A prevalência assumida de vida inteligente é consistente com a ideia de um Universo isotrópico, o que significa que é o mesmo em todas as direções em uma escala macroscópica. Também é consistente com o Princípio de Copérnico, que argumenta que algo é amostrado aleatoriamente, é provável que seja representativo da maioria. No reino da astronomia e cosmologia, este princípio argumenta que planetas semelhantes à Terra são comuns em nosso Universo.

Mas e se esse não for o caso? E se a Terra não for realmente representativa do todo e estiver em uma classe reservada para poucos planetas? E se a Terra for um outlier?

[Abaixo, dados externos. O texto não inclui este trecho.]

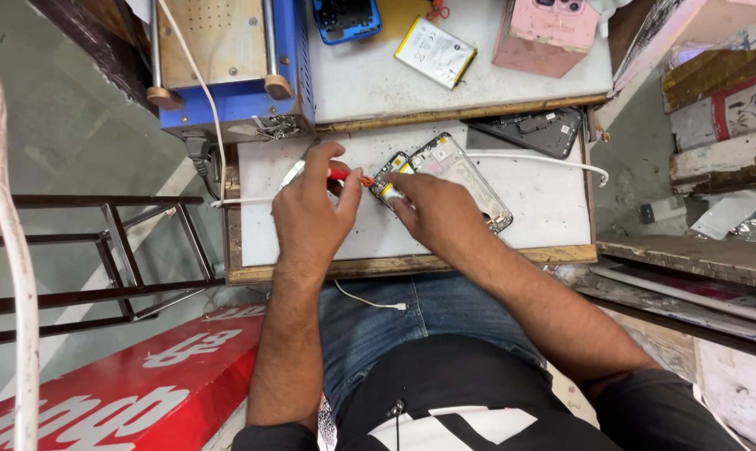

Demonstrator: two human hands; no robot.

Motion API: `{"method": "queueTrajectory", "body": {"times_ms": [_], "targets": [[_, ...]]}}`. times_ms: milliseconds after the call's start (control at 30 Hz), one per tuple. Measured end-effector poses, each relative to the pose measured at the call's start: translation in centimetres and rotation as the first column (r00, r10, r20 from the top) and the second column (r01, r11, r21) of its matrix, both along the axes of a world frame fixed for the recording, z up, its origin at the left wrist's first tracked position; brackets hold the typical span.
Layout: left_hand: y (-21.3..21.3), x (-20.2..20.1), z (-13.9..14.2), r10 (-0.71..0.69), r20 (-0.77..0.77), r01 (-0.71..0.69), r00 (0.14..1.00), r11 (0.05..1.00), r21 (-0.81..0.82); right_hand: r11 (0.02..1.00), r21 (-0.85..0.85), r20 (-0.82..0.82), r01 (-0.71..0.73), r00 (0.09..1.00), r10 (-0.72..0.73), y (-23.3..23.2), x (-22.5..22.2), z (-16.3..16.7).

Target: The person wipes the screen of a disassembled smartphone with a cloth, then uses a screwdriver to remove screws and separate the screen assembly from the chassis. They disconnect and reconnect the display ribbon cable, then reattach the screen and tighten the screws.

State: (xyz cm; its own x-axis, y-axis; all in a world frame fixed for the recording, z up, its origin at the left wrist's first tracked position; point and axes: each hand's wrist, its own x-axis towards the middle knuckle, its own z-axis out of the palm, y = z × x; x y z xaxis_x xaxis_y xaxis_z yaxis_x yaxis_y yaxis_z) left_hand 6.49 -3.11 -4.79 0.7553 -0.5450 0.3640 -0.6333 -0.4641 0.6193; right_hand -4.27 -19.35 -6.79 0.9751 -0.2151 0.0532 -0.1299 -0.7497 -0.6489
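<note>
On the near white counter (545,209), just in front of my lap, lies the opened smartphone with its back cover off and pale inner frame showing (457,171), angled from far left to near right. My left hand (311,213) has its grip closed on a slim red-handled screwdriver (344,174), the orange tip pointing right at the phone's upper left corner. My right hand (436,209) presses down on that same corner, fingers together pinning the frame near a small yellow part; whether they pinch anything I cannot tell. I judge the work to be at the fastener stage around the camera end of the phone, with the tool tip just meeting the board. The next move calls for a steady, upright tip and firm hold on the frame so it does not skid. Farther off sit a blue metal machine with a wooden top (227,58), a flat white battery pack (435,52), a pink box (545,33) and a dark phone back cover (532,129).
</note>
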Motion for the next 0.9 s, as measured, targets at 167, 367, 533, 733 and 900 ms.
{"method": "queueTrajectory", "body": {"times_ms": [167, 367, 533, 733, 900], "targets": [[0.7, -0.5, -0.5, 0.001, -0.051, -0.005, 0.999, 0.996, -0.088, 1.000, -0.011, 0.108, 0.001, 0.994, 0.000, -0.1, 1.2, -0.3], [2.1, -1.0, -2.1, 0.044, -0.163, -0.097, 0.986, 0.937, -0.335, 1.000, -0.004, 0.087, -0.029, 0.996, 0.029, -0.1, 2.7, 0.6], [4.5, -0.4, -3.1, 0.098, -0.338, -0.298, 0.936, 0.731, -0.613, 0.995, -0.104, 0.231, -0.011, 0.972, 0.035, 0.1, 5.2, 2.3], [5.7, -1.0, -4.4, 0.147, -0.372, -0.358, 0.916, 0.718, -0.597, 0.991, -0.106, 0.399, -0.087, 0.909, 0.123, 1.2, 9.1, 3.1], [6.9, -1.4, -6.2, 0.167, -0.390, -0.377, 0.906, 0.738, -0.560, 0.987, -0.128, 0.237, -0.102, 0.963, 0.130, -1.3, 8.8, 1.4]]}}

E se o “Pálido Ponto Azul” que todos conhecemos e amamos for ainda mais raro e precioso do que acreditamos? Dado o fato de que ainda não encontramos nenhuma evidência de inteligência extraterrestre (ETI) no Universo, este não parece o cenário mais plausível?

Origens

O termo “Terra Rara” leva o nome do livro Rare Earth: Why Complex Life is Uncommon in the Universe (2000), de Peter Ward e Donald E. Brownlee – professores de paleontologia e astronomia da Universidade de Washington (respectivamente). Ambos são membros do Programa de Astrobiologia da UW, e Brownlee foi até o principal investigador da missão de retorno de amostra de asteróide Stardust da NASA.

Conforme os autores o descrevem, o argumento da Terra Rara se resume a duas hipóteses centrais: uma, a vida microbiana é comum em sistemas planetários; e dois, a vida avançada (animais) é rara no Universo. Quando combinadas, essas duas hipóteses levam à conclusão inevitável de que planetas semelhantes à Terra evoluem de uma série de eventos e circunstâncias que são bastante raros, tornando a Terra um lugar muito especial.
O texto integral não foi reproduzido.